There is an effort among many in show business, to somehow, get the Academy of Motion Picture Arts and Sciences, to add a new category. The new category is for stunts.
Now, with the recent vote to award a stuntman with an honorary Oscar, the rumblings make get stronger, as well as, the support. Stunt performer Hal Needham, was among those chosen to receive honorary Oscars, which will be handed out Dec. 1 in Hollywood.
The Board of Governors of the Academy of Motion Picture Arts and Sciences also voted September 5 to present awards to documentarian D. A. Pennebaker and arts advocate George Stevens, Jr., and the Jean Hersholt Humanitarian Award to philanthropist Jeffrey Katzenberg. All four awards will be presented at the Academy's 4th Annual Governors Awards dinner on Saturday, Dec. 1, at The Ray Dolby Ballroom at Hollywood & Highland Center®.
About the honorees:Hal Needham is a legendary stunt performer and coordinator who has worked on more than 300 feature films including "The Spirit of St. Louis," "How the West Was Won," "Blazing Saddles," "Little Big Man" and "Chinatown." A pioneer in improving stunt technology and safety procedures, Needham also co-founded Stunts Unlimited, and is known for mentoring young stunt performers. In 1986, the Academy presented Needham with a Scientific and Engineering Award for the design and development of the Shotmaker Elite camera car and crane, which allows filmmakers greater versatility in shooting action sequences. Needham made his directorial debut with "Smokey and the Bandit." He went on to direct such features as "Hooper" and the "Cannonball Run" films.
D. A. Pennebaker, a pioneer of modern nonfiction film, has directed more than 20 feature-length documentaries, including "Don't Look Back," "Monterey Pop," "Ziggy Stardust and the Spiders from Mars," "Moon over Broadway," "Kings of Pastry" and "The War Room," for which he received an Oscar® nomination. During his career of more than six decades, Pennebaker has inspired generations of filmmakers with his "you are here" style. He is considered one of the founders of the cinéma vérité movement, beginning with his collaboration on the seminal 1960 film "Primary."

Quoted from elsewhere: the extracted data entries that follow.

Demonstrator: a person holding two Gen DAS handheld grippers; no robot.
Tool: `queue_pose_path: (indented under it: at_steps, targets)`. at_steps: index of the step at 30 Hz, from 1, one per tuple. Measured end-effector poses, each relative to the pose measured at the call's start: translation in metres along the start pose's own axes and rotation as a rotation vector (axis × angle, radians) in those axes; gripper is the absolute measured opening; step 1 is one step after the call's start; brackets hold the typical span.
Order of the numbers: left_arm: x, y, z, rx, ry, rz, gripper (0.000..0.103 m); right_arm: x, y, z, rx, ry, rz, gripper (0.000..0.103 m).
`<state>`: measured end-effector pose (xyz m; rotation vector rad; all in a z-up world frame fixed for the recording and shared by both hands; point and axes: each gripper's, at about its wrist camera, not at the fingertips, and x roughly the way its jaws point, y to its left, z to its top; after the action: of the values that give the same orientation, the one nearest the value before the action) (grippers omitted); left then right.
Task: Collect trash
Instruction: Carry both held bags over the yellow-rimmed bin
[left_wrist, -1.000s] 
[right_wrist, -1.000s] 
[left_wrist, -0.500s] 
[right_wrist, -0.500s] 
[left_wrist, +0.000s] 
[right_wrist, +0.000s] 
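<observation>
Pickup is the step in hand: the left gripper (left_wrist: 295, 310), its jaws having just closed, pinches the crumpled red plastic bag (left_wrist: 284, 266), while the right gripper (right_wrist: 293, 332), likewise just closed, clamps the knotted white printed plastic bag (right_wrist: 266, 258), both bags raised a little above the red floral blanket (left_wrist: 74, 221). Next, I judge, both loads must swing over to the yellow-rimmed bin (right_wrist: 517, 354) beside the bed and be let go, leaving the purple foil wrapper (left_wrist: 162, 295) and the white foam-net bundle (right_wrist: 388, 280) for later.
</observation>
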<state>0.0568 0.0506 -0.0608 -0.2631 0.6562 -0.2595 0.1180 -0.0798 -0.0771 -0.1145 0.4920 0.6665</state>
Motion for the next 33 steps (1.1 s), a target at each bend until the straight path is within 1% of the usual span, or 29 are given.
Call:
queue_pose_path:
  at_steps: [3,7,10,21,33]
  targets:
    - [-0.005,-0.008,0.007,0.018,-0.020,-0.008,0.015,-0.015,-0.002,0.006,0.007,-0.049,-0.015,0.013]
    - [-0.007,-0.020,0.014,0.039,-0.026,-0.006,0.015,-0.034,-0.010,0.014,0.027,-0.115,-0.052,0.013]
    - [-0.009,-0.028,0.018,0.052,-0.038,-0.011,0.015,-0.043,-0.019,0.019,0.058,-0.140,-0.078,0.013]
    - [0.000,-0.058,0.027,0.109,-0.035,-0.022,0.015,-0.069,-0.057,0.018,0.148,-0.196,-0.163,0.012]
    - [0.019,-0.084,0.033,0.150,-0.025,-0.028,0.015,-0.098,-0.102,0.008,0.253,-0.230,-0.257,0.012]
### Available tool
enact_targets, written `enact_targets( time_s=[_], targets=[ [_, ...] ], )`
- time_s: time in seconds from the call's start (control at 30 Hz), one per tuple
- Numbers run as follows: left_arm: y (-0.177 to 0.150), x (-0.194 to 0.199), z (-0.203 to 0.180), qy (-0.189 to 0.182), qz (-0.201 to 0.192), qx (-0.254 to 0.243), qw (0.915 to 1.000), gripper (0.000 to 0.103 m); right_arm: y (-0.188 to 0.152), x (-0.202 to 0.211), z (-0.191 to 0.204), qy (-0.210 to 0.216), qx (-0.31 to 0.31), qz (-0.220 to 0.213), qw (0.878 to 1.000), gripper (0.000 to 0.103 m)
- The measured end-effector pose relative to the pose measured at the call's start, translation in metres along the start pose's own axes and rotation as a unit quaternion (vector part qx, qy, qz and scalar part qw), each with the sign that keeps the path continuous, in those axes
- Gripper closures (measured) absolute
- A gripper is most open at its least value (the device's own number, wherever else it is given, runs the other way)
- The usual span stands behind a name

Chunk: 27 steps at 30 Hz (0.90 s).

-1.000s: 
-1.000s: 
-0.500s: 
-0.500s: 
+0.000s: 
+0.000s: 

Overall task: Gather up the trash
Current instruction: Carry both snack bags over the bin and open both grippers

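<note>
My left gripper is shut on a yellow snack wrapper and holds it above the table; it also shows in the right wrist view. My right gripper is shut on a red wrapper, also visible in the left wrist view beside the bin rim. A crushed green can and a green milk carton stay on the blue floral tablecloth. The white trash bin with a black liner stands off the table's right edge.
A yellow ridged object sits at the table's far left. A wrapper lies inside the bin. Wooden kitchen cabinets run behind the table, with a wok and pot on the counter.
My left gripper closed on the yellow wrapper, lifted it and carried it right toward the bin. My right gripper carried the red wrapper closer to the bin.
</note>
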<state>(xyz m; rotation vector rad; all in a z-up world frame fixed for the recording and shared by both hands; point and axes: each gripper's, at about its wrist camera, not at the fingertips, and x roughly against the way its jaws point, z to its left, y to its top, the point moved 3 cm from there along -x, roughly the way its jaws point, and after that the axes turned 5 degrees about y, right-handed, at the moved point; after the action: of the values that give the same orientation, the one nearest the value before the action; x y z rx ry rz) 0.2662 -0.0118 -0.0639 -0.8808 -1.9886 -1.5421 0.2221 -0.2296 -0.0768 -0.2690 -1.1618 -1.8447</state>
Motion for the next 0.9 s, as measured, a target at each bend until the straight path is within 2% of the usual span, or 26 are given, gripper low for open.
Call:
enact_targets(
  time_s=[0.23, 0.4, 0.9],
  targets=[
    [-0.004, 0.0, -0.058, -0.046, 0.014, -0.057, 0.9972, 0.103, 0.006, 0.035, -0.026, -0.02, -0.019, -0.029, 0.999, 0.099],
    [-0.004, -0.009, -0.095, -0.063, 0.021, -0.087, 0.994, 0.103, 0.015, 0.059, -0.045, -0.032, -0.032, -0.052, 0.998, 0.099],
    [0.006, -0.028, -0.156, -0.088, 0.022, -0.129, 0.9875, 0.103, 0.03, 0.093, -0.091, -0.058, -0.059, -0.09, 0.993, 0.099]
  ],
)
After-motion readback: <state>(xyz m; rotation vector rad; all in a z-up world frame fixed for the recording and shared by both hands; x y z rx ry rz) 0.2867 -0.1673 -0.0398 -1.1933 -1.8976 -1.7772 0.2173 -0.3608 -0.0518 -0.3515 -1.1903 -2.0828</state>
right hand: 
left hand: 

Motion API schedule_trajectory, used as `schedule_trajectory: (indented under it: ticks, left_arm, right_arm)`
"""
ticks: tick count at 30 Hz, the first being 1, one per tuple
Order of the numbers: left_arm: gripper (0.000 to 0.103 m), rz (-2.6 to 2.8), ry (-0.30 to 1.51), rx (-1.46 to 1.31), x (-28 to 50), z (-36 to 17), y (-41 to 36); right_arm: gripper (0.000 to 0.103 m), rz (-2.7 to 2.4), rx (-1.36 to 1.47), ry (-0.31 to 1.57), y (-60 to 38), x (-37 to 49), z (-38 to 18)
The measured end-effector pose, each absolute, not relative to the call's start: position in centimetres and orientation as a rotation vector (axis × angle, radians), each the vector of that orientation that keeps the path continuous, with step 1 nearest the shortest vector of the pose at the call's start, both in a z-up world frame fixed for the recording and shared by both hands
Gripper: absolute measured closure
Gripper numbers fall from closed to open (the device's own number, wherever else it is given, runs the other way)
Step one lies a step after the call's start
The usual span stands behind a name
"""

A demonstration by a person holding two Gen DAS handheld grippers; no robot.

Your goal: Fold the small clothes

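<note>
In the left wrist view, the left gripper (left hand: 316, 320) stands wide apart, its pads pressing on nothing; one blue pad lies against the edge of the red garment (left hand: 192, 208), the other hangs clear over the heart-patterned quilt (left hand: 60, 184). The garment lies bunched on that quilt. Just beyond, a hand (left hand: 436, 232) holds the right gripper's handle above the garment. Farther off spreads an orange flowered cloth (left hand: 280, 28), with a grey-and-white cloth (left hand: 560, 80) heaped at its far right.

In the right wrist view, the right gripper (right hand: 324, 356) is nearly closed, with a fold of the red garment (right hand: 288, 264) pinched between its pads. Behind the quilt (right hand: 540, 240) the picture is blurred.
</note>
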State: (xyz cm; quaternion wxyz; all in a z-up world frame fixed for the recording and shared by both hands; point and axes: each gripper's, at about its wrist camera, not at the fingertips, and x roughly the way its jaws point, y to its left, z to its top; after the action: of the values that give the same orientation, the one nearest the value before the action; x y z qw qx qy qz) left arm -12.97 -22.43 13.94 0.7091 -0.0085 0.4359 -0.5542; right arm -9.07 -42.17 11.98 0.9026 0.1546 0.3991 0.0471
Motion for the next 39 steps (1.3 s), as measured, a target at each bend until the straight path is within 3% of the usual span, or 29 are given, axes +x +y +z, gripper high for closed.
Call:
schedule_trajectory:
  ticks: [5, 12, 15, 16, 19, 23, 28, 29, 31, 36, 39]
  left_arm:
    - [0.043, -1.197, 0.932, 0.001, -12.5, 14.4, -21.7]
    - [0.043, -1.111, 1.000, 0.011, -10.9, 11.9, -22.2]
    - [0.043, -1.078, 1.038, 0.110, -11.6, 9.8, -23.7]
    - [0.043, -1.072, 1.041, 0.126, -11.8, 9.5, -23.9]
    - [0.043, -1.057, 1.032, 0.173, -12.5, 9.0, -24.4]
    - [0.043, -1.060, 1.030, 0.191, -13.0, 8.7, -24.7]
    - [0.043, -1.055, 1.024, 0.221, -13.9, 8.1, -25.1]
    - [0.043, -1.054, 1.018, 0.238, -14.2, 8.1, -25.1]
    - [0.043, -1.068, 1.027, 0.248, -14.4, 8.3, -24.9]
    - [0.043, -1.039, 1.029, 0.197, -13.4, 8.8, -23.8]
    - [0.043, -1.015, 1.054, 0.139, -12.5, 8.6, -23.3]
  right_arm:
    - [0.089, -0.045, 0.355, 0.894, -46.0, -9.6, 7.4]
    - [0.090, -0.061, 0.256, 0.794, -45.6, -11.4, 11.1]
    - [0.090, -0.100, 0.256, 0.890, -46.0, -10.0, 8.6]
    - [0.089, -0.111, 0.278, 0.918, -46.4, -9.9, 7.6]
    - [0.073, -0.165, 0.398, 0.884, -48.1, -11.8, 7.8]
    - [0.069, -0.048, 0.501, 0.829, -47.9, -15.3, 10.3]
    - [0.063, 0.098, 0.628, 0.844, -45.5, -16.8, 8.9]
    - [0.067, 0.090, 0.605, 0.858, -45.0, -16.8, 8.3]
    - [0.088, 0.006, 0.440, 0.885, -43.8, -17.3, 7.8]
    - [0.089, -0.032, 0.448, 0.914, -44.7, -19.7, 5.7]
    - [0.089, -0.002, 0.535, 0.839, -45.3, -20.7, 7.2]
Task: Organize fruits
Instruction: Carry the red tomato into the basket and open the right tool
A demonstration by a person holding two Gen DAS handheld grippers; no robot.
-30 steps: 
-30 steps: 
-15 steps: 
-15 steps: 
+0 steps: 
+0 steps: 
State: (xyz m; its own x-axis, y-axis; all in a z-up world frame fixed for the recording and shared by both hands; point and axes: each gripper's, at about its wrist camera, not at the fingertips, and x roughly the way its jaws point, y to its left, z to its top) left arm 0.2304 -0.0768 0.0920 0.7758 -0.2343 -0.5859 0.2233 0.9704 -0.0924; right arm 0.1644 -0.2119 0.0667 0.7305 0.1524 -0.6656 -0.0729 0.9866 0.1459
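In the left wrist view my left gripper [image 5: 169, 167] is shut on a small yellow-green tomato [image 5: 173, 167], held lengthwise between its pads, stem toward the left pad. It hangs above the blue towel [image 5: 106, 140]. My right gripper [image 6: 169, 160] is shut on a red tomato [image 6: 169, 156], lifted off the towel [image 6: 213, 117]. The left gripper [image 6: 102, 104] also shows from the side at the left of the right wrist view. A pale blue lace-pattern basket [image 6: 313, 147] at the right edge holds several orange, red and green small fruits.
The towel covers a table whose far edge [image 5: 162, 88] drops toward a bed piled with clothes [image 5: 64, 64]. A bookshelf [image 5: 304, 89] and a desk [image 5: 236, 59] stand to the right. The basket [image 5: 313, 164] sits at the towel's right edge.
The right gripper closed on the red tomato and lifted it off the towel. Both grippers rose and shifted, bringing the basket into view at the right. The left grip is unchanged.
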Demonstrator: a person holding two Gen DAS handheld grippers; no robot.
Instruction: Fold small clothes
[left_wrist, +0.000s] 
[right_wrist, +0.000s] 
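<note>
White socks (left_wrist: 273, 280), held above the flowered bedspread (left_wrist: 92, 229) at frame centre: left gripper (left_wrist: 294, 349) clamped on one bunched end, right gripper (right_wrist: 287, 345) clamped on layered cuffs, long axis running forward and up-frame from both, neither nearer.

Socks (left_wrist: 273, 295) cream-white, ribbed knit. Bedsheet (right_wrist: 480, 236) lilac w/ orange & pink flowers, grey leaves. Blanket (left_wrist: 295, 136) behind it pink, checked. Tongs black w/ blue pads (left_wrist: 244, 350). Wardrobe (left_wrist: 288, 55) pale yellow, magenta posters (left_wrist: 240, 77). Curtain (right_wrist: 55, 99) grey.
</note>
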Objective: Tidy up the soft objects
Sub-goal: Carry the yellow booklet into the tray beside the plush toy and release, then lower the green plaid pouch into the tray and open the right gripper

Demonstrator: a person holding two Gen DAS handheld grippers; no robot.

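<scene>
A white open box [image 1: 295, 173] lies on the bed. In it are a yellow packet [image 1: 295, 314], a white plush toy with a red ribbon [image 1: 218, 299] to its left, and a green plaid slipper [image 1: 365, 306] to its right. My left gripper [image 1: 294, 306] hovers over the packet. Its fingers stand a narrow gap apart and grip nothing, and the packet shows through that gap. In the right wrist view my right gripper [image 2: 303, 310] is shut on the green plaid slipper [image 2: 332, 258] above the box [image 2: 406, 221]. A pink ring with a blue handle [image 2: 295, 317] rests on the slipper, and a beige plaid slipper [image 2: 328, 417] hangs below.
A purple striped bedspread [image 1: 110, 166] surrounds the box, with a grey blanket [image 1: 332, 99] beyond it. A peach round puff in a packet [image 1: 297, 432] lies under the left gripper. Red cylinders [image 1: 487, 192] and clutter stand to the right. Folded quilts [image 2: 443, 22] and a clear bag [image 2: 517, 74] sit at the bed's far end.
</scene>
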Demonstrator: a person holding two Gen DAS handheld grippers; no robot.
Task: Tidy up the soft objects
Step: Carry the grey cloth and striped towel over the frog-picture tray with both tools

George Stevens, Jr. has spent a lifetime celebrating and preserving the heritage of motion pictures. After several years at the United States Information Agency, where he championed the work of young documentary filmmakers and was Oscar-nominated for producing the documentary short subject "The Five Cities of June," Stevens went on to become the founding director of the American Film Institute. Under his leadership, the AFI established the Center for Advanced Film Studies, created the AFI Life Achievement Award and embarked on a host of educational initiatives. In 1977, Stevens co-founded the Kennedy Center Honors, which he has produced for the past 34 years.
A studio executive, film producer and philanthropist, Jeffrey Katzenberg has been instrumental in raising money for education, art and health-related causes, particularly those benefiting the motion picture industry. During more than two decades as chairman of the board for the Motion Picture and Television Fund, he helped to raise $200 million for the organization, created "The Night Before" event and worked to expand the MPTF campus. He also serves on the boards of such organizations as the California Institute of the Arts, Cedars-Sinai Medical Center, AIDS Project Los Angeles, the Geffen Playhouse, The Michael J. Fox Foundation for Parkinson's Research, the Simon Wiesenthal Center and the USC School of Cinematic Arts. Katzenberg currently serves as CEO of DreamWorks Animation.
Note: Biography information provided courtesy of the Motion Picture Arts and Sciences.